**DIRECTIONS**
Each line from the one with "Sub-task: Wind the" to the final line of the data must be reproduced exactly, and no other line may appear.

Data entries
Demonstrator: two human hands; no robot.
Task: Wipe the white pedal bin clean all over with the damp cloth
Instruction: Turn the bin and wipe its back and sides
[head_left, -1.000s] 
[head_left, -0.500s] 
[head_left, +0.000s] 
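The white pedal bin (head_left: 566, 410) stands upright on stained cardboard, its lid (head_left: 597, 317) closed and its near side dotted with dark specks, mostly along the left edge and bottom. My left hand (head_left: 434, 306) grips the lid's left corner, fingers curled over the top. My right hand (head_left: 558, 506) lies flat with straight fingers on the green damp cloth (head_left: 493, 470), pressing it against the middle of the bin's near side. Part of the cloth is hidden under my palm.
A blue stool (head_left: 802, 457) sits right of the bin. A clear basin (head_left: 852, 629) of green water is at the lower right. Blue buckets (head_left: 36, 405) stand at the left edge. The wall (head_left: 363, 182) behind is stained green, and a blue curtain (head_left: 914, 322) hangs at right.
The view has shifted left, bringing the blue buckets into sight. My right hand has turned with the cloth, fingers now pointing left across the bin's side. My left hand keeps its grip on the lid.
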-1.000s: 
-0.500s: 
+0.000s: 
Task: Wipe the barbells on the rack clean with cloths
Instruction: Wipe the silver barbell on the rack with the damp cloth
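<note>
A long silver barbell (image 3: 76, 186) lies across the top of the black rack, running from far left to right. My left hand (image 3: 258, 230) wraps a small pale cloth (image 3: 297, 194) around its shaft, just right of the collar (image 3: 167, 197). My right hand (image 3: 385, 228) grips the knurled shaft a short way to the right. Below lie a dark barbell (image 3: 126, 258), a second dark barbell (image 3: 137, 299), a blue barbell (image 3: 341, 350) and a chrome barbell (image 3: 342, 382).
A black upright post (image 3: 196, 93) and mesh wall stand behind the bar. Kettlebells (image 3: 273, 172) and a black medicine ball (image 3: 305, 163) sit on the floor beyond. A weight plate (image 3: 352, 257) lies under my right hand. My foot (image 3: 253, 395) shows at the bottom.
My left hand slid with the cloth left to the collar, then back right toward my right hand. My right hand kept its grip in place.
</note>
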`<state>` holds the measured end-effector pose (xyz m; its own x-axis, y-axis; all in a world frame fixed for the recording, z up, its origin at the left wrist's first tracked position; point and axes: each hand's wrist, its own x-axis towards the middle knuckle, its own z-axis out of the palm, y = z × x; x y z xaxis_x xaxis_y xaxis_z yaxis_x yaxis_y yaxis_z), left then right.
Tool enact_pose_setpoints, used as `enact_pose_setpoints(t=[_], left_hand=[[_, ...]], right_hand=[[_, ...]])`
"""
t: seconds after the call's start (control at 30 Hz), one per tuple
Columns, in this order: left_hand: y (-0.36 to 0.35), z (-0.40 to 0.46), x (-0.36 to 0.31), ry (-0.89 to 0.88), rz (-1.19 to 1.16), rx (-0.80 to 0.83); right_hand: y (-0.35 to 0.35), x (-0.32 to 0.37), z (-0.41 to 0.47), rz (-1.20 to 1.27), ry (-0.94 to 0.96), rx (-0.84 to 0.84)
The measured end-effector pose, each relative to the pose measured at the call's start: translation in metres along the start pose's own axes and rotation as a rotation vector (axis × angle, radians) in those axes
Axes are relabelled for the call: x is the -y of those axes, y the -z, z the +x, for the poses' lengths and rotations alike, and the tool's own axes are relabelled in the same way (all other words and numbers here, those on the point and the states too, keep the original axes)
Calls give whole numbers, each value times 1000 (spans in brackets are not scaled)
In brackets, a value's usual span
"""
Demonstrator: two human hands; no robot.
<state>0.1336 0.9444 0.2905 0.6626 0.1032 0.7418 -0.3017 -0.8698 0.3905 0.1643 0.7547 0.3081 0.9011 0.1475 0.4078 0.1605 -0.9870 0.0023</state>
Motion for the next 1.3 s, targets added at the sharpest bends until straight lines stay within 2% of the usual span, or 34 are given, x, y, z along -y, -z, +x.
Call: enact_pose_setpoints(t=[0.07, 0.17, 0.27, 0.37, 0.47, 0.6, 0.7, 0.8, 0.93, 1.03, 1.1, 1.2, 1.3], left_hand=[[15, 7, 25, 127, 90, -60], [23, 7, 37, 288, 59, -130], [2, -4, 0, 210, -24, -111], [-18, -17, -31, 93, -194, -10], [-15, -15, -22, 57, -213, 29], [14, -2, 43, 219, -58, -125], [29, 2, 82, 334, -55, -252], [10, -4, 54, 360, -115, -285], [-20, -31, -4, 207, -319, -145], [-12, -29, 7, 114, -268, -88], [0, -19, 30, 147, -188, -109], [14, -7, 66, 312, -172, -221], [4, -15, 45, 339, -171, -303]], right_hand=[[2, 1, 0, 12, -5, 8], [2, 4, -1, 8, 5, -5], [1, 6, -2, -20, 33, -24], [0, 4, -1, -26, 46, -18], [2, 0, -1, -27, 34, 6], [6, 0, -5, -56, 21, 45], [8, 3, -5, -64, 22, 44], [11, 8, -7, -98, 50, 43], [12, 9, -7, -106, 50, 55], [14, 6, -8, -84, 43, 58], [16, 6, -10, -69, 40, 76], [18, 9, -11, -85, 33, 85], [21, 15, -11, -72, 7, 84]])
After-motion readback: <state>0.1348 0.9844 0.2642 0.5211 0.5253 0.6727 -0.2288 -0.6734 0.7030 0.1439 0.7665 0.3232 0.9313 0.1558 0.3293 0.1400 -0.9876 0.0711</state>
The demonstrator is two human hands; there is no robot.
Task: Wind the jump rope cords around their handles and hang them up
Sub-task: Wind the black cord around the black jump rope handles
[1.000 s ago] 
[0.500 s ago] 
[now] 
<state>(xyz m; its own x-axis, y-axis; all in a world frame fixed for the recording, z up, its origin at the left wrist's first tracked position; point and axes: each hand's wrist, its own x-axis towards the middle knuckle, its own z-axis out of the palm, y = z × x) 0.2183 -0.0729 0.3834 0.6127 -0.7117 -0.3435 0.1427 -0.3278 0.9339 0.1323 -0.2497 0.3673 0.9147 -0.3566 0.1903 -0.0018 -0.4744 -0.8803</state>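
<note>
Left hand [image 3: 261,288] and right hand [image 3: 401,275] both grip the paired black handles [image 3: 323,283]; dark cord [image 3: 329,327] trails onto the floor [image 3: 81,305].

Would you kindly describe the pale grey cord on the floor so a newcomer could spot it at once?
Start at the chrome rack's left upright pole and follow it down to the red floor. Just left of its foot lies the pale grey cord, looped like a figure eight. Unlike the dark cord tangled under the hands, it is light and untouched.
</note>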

**REPLY**
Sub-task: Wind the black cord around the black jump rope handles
[1.000 s ago] 
[0.500 s ago] 
[now] 
<state>(xyz m; its own x-axis, y-axis; all in a world frame fixed for the recording, z up, its origin at the left wrist's first tracked position; point and axes: each hand's wrist, its own x-axis towards the middle knuckle, its own z-axis out of the palm, y = z × x) 0.2183 -0.0729 0.3834 0.6127 -0.7117 -0.3435 0.1427 -0.3278 0.9339 0.1323 -0.2497 0.3673 0.9147 -0.3566 0.1903 -0.0018 -0.4744 -0.8803</state>
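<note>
Left hand [image 3: 261,288] and right hand [image 3: 401,275] both grip the paired black handles [image 3: 323,283]; dark cord [image 3: 329,327] trails onto the floor [image 3: 81,305].

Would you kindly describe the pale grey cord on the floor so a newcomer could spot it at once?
Start at the chrome rack's left upright pole and follow it down to the red floor. Just left of its foot lies the pale grey cord, looped like a figure eight. Unlike the dark cord tangled under the hands, it is light and untouched.
</note>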

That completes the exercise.